Developing an Extended Genomic Engineering Approach Based on Recombineering to Knock-In Heterologous Genes to Escherichia Coli Genome Publisher Pubmed



Sukhija K¹ ; Pyne M¹ ; Ali S¹ ; Orr V¹ ; Abedi D² ; Mooyoung M¹ ; Chou CP¹
Source: Molecular Biotechnology Published:2012

Abstract

Most existing genomic engineering protocols for manipulation of Escherichia coli are primarily focused on chromosomal gene knockout. In this study, a simple but systematic chromosomal gene knock-in method was proposed based on a previously developed protocol using bacteriophage λ (λ Red) and flippase-flippase recognition targets (FLP-FRT) recombinations. For demonstration purposes, DNA operons containing heterologous genes (i.e., pac encoding E. coli penicillin acylase and palB2 encoding Pseudozyma antarctica lipase B mutant) engineered with regulatory elements, such as strong/inducible promoters (i.e., P trc and P araB), operators, and ribosomal binding sites, were integrated into the E. coli genome at designated locations (i.e., lacZYA, dbpA, and lacI-mhpR loci) either as a gene replacement or gene insertion using various antibiotic selection markers (i.e., kanamycin and chloramphenicol) under various genetic backgrounds (i.e., HB101 and DH5α).

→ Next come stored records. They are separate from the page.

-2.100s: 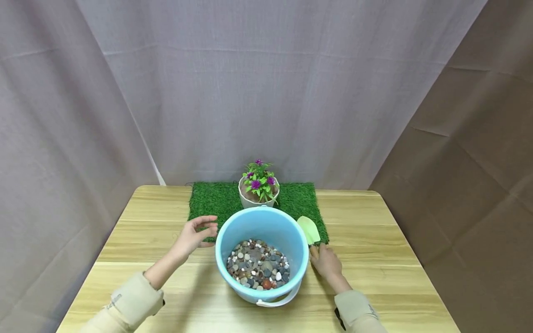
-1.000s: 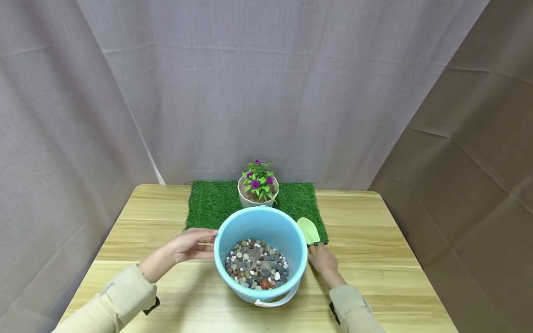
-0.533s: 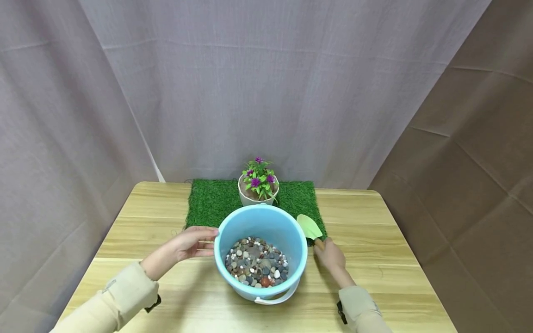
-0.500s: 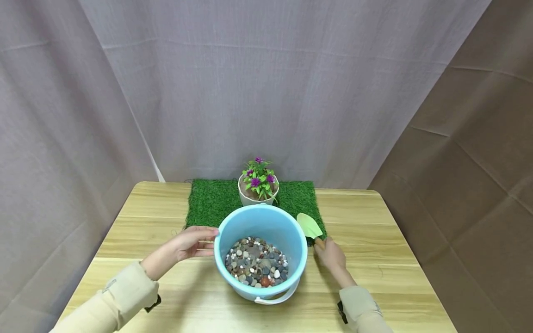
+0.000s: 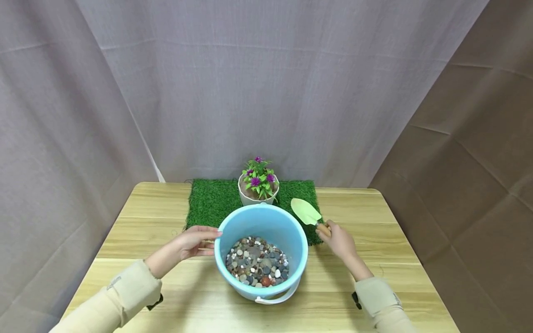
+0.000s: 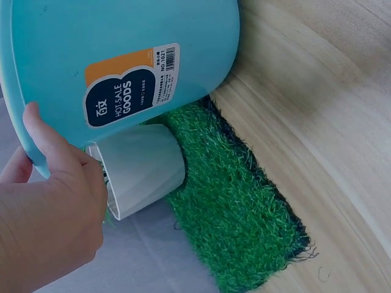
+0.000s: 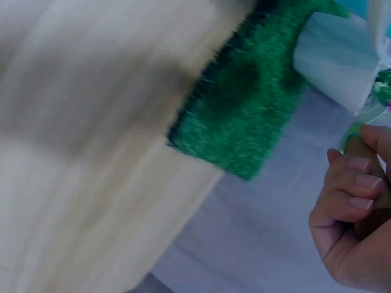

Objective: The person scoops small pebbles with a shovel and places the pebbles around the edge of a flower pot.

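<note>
A light-blue bucket (image 5: 225, 273) with a white handle stands mid-table, pebbles (image 5: 254, 263) of mixed colours lying in its bottom. At its left side my left hand (image 5: 195, 243) pinches the rim, one fingertip reaching over the edge. The left wrist view shows this hand (image 6: 58, 207) at the rim, above a label on the bucket's wall. My right hand (image 5: 339, 239) grips the wooden handle of a small garden trowel (image 5: 306, 212). Its pale green blade points up and left, overlapping the turf beyond the bucket. In the right wrist view, curled fingers (image 7: 348, 189) wrap the handle.
Behind the bucket, a white pot (image 5: 250, 200) with a purple-flowered plant (image 5: 259, 178) stands on a green artificial turf mat (image 5: 212, 203). The wooden table (image 5: 358, 208) is bounded by grey curtains (image 5: 266, 92) at the back and sides.
My left hand has come from beside the bucket onto its rim. My right hand has lifted the trowel up from the table on the right. The bucket stays in place.
</note>
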`<act>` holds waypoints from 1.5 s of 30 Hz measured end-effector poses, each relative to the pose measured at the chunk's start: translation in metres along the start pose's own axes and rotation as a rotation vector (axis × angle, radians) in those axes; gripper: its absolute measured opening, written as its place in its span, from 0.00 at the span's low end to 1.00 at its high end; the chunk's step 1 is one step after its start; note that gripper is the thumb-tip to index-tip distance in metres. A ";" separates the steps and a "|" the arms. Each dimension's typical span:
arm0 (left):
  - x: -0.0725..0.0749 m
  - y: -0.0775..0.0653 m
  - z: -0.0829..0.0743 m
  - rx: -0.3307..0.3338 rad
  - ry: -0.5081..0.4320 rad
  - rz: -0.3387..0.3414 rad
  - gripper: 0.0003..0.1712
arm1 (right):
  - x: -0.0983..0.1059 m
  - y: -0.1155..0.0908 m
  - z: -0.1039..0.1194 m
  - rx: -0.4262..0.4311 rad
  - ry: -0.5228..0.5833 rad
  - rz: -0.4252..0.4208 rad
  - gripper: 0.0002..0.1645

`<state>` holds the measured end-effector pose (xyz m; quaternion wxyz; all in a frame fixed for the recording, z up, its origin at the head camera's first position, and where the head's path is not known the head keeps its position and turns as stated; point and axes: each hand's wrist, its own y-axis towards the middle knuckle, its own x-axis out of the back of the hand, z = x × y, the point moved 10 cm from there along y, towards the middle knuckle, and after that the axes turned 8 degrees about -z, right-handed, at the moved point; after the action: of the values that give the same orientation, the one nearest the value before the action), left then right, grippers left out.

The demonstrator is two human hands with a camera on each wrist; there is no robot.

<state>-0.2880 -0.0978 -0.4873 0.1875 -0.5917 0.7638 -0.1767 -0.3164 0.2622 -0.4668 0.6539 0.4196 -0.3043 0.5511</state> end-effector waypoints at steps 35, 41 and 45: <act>-0.003 0.000 0.005 0.028 -0.046 0.045 0.15 | 0.030 -0.004 0.140 0.501 0.005 0.238 0.09; -0.004 -0.001 0.004 0.022 -0.038 0.042 0.12 | 0.023 -0.013 0.156 0.605 -0.081 0.263 0.12; -0.005 -0.001 0.001 0.016 -0.031 0.043 0.12 | 0.016 -0.023 0.167 0.670 -0.113 0.313 0.12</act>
<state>-0.2852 -0.0929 -0.4874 0.2078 -0.5765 0.7718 -0.1695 -0.2794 0.1209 -0.3808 0.3704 0.5885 -0.2031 0.6894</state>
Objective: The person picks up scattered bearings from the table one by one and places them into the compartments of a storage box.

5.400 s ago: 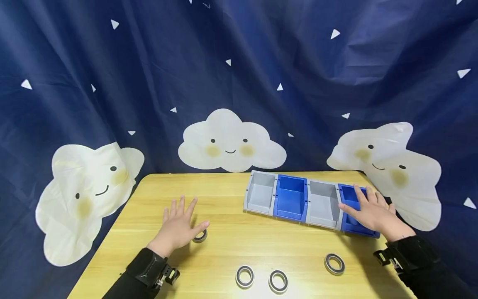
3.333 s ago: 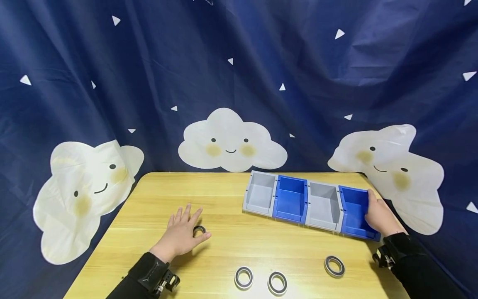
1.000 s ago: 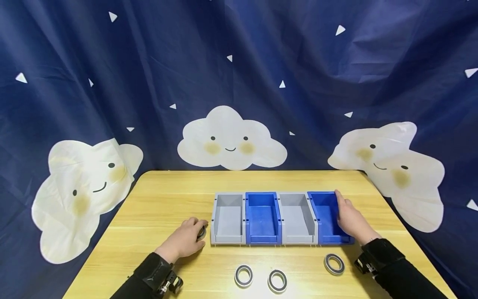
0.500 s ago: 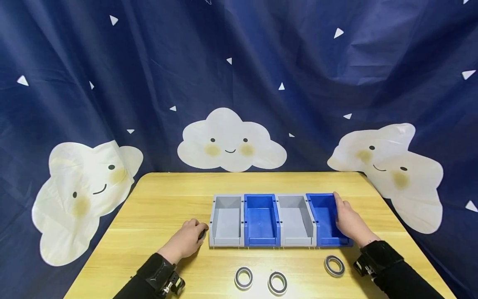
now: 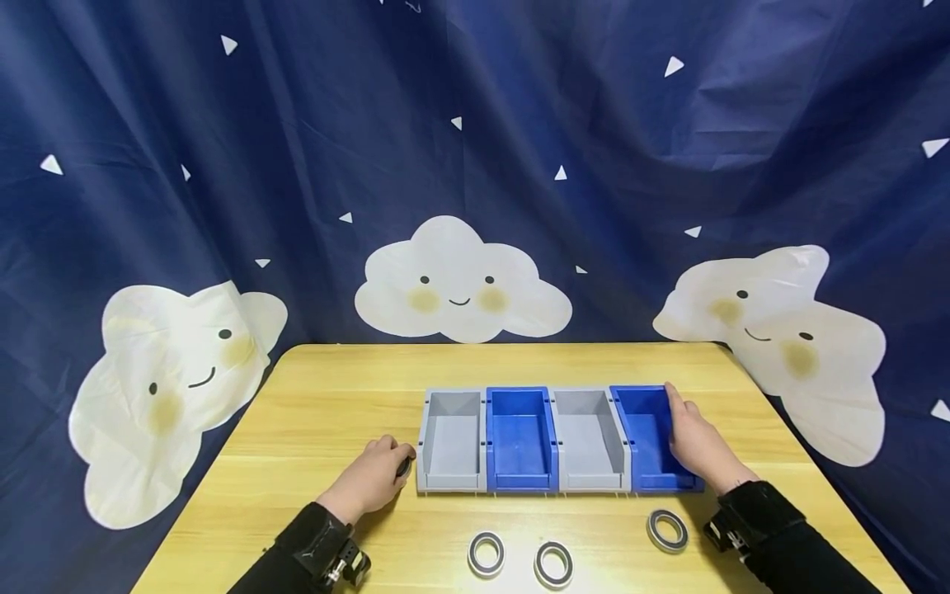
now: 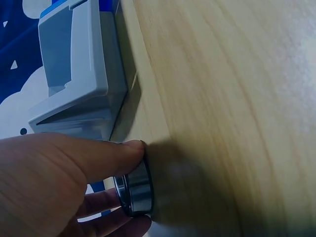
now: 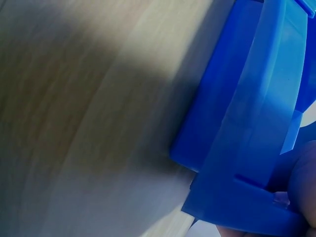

The expression of the inserted foreign genes was subjected to regulation using appropriate inducers [isopropyl β-D-1-thiogalactopyranoside (IPTG) and arabinose] at tunable concentrations. The developed approach not only enables more extensive genomic engineering of E. coli, but also paves an effective way to tailor plasmid-free E. coli strains with desired genotypes suitable for various biotechnological applications, such as biomanufacturing and metabolic engineering. © Springer Science+Business Media, LLC 2011.